What you have to do
Find the lines below that contain "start" and tally them. Return only the total.

Records from a collection
--------------------

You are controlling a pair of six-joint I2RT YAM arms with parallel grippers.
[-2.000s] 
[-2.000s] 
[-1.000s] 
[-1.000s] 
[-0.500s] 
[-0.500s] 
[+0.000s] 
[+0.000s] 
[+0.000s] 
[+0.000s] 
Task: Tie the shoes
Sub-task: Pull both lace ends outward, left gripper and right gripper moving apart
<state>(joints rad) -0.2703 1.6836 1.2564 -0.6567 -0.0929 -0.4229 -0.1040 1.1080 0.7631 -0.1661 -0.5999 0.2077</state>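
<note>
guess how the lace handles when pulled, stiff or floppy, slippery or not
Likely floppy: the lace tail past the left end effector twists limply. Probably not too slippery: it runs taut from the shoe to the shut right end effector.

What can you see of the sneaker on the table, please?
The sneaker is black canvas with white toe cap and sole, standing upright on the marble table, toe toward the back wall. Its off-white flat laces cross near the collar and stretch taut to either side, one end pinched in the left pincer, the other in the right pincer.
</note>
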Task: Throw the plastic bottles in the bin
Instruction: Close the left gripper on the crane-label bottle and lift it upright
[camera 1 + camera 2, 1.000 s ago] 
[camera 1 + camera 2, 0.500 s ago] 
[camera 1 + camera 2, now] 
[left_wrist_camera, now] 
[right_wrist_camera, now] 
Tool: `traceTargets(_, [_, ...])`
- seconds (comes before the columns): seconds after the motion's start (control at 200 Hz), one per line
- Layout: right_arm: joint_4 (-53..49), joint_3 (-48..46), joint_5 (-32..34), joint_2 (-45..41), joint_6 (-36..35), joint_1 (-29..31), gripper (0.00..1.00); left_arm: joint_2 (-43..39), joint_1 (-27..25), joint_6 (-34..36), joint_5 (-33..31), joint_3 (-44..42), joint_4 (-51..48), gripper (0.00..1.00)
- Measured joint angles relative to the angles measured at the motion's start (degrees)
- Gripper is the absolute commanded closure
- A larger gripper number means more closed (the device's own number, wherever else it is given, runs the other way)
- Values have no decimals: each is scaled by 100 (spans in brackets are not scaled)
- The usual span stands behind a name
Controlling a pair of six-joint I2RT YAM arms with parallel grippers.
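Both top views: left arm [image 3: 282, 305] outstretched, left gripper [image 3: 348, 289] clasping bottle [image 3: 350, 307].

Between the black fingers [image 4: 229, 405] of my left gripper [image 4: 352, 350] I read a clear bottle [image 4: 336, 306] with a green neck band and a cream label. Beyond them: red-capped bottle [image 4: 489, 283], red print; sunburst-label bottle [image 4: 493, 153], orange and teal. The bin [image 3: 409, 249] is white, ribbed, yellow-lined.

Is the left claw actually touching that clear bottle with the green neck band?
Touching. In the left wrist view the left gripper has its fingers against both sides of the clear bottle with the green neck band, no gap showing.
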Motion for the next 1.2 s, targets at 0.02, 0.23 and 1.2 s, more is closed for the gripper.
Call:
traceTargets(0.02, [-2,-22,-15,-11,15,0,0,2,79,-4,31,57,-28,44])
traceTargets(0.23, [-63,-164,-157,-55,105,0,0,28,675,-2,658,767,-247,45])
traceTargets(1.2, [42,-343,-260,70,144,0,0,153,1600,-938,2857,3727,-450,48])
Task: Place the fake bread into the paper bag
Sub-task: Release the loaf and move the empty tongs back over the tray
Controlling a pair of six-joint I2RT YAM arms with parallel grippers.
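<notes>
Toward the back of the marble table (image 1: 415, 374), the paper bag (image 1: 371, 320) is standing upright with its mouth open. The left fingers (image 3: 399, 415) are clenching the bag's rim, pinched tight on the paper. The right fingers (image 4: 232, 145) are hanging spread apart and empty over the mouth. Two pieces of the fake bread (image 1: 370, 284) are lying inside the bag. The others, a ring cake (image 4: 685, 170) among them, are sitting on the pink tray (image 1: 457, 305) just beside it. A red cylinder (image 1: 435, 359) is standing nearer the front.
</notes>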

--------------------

Expected answer
2